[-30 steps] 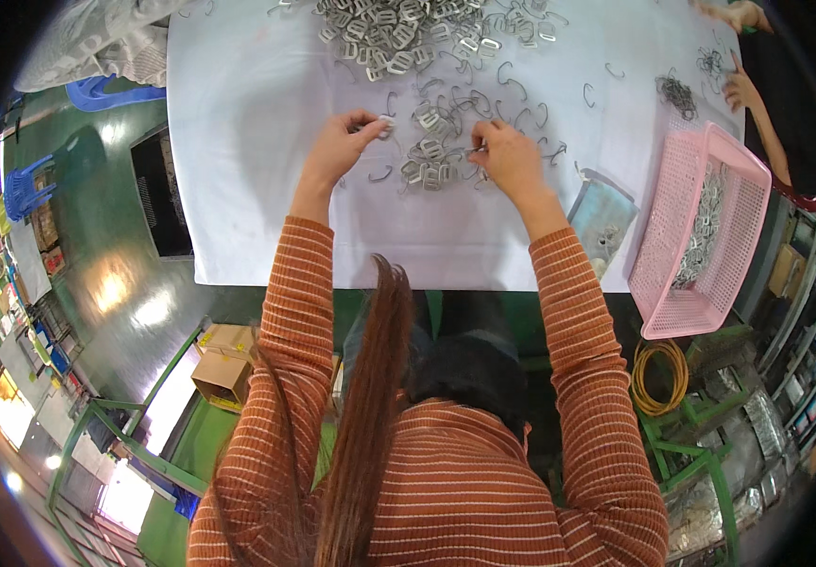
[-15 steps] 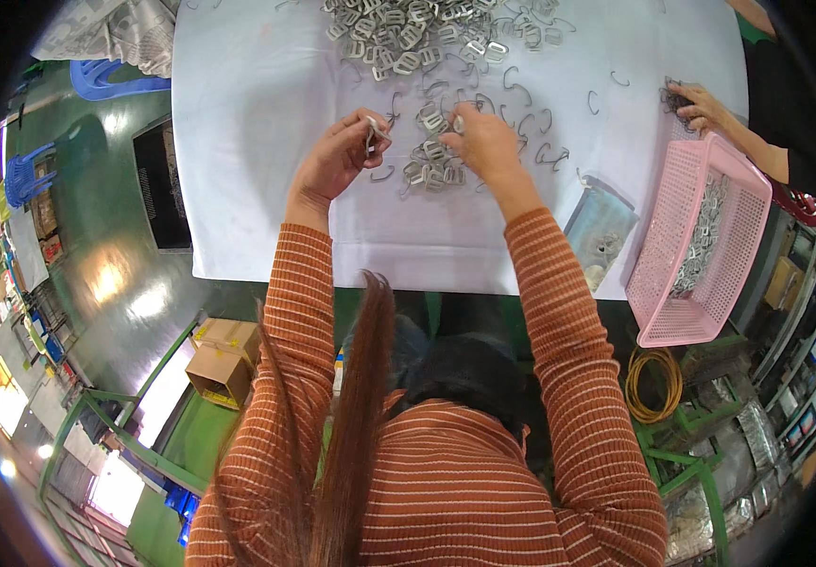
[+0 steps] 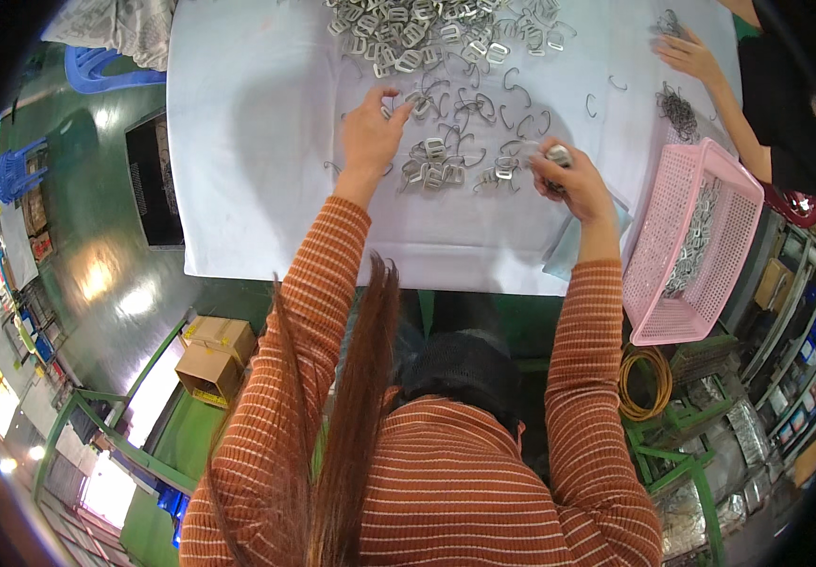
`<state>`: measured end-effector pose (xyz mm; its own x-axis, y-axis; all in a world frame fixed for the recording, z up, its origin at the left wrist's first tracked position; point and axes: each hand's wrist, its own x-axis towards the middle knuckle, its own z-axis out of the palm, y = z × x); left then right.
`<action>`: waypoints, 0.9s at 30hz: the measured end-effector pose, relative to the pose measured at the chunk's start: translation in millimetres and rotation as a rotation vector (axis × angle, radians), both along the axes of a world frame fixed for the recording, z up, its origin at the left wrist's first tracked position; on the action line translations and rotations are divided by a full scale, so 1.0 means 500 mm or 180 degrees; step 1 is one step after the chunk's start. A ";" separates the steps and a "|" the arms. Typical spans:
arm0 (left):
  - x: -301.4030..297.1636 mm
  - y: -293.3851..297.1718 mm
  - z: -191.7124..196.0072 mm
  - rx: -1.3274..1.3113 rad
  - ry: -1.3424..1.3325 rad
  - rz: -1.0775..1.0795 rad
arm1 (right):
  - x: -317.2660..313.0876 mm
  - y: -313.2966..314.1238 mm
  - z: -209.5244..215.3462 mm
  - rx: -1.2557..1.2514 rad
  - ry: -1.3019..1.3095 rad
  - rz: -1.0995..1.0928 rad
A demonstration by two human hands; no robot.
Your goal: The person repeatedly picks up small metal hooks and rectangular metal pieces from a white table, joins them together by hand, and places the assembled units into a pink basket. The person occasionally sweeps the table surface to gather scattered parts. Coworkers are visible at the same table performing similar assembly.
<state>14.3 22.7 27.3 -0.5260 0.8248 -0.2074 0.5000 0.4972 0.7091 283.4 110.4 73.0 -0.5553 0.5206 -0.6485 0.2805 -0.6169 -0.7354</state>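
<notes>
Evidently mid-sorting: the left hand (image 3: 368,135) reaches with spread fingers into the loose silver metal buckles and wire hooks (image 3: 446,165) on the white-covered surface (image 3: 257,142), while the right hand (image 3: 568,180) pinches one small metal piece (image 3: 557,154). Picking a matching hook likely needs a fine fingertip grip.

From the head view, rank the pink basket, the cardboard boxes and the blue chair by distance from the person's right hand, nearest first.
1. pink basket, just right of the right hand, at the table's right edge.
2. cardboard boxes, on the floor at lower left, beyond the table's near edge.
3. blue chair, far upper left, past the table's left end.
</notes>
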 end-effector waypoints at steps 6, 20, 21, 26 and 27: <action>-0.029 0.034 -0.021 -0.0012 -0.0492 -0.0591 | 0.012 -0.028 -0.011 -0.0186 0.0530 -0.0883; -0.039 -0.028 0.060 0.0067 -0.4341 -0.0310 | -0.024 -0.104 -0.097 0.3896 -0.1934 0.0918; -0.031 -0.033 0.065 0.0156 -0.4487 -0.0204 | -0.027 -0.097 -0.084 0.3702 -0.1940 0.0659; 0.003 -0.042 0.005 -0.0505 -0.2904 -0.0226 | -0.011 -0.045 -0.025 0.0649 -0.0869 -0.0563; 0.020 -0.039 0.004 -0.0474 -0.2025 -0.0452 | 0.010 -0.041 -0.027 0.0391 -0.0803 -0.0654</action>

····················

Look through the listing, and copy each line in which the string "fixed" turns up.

`<state>`: measured end-effector pose (xyz mm; its own x-axis, y-axis; all in a world frame fixed for the recording, z up, its origin at the left wrist's first tracked position; point and axes: each hand's wrist, its own x-axis towards the middle knuckle, its own z-axis out of the palm, y = z × x); left then right.
`<action>`: waypoints, 0.9s at 30hz: the measured end-effector pose, relative to the pose measured at the chunk's start: translation in millimetres and rotation as a rotation vector (axis × angle, radians), both along the axes of a world frame fixed for the recording, z up, its origin at the left wrist's first tracked position; on the action line translations and rotations are divided by a full scale, so 1.0 means 500 mm or 180 degrees; step 1 is one step after the chunk's start. A ";" separates the steps and a "|" the arms. Typical spans:

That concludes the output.